6.本件買取りをきっかけとして、A及びBとたもとを分かつ決心をしたCは、甲社から独立してレストラン丙を経営したいと考え、Aと交渉を行った。その結果、令和2年8月12日、Cが保有する甲社株式を甲社に譲渡するのと引換えに、甲社が保有する丙社株式をCに譲渡する旨の合意(以下「本件合意」という。)が成立した。

〔設問2〕
 本件合意の内容を実現させるために甲社及び丙社において会社法上必要となる手続について、説明しなさい。なお、令和2年8月12日現在の甲社の分配可能額は5000万円であり、その後、分配可能額に変動をもたらす事象は生じていない。

答案作成手順

1.甲社において必要となる手続
(1)特定の株主からの自己株式の取得(160条1項5) 本件合意は、特定の株主であるCからその保有する甲社株式を有償で取得するものである。
ア.株主総会の特別決議:取得する株式の数、対価の内容(丙社株式)、特定の株主Cから取得する旨などを定める必要がある(156条1項6、160条1項)。甲社は非公開会社であるため、この決定には株主総会の特別決議を要する(309条2項2号7)。
イ.売主追加請求権への対応:原則として、他の株主(A・B)にも自己の株式を売り出す機会を与える必要があるが、甲社の定款に別段の定め(164条8)があればこれを省略できる(160条3項)
(2)
重要な子会社株式の譲渡 甲社が保有する丙社株式(帳簿価額3000万円)の譲渡は、甲社の総資産額(1億円)の5分の1を超えている。したがって、事業の全部の譲渡に準ずるものとして、株主総会の特別決議(309条2項11号9)による承認が必要となる(467条1項2号の2)
(3)財源規制の遵守(461条1項3号10) 自己株式取得の対価(3000万円)は、取得時における甲社の分配可能額(5000万円)の範囲内でなければならない。

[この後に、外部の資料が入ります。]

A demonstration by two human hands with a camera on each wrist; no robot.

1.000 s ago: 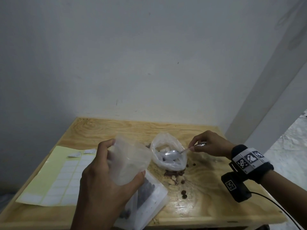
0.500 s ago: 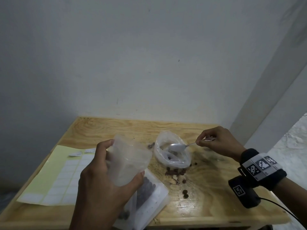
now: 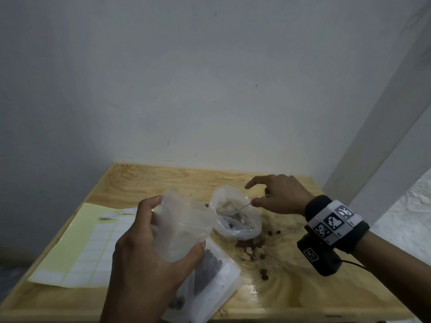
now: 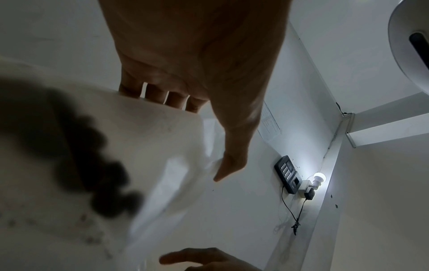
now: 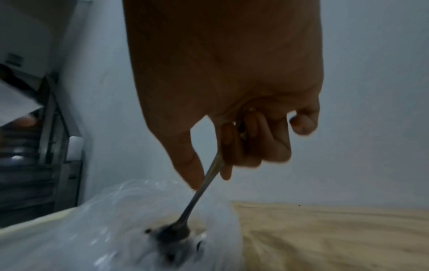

本件ではこの範囲内であり、規制を満たす。
2.丙社において必要となる手続
(1)
株式の譲渡承認(139条1項) 丙社は全株式を甲社が保有する非公開会社(譲渡制限会社)である。甲社からCへの株式譲渡を実現するためには、丙社の定款の定めに従い、株主総会(または取締役会)における譲渡承認決議が必要となる。
(2)
株主名簿の書換え(130条1項) 譲渡成立後、丙社は株主名簿を甲社からCへと書き換える事務手続を行う必要がある。

出題趣旨

 設問1では、本件買取りに関するBの乙社に対する責任及びAの甲社に対する責任の有無と、それをCが甲社の株主として追及する方法を検討することが求められている。Bの乙社に対する責任については、本件買取りは乙社における利益相反取引(自己のためにする直接取引。会社法第356条第1項第2号)に当たるが、乙社の唯一の株主である甲社の代表取締役Aによる承認を得ていることを、Bの乙社に対する責任の有無との関係でどう評価するかがポイントとなる。この場合、当該Aの同意のみではBの乙社に対する責任(特定責任)を免除することはできないことについても理解しておく必要がある(会社法第847条の3第10項)。Aの甲社に対する責任については、不適切な子会社管理であるとして任務懈怠に当たるか否かや、甲社をして乙社における利益相反取引に当たる本件買取りについて同意・承認せしめたことが任務懈怠に当たるか否かなどを検討した上で、甲社に生じた損害をどのように考えるべきかが問題となる。また、以上の責任をCが甲社の株主として追及するには、乙社との関係ではいわゆる多重代表訴訟(会社法第847条の3)を、甲社との関係では株主代表訴訟(会社法第847条)を提起することになるが、特に前者についてその可否を検討することが求められる。
 設問2では、本件合意の内容を実現させる手続として、甲社における自己株式の取得の手続(会社法第156条等)及び子会社株式の譲渡の手続(会社法第467条第1項第2号の2)並びに丙社における譲渡制限株式の譲渡承認手続(会社法第139条)について説明することが求められる。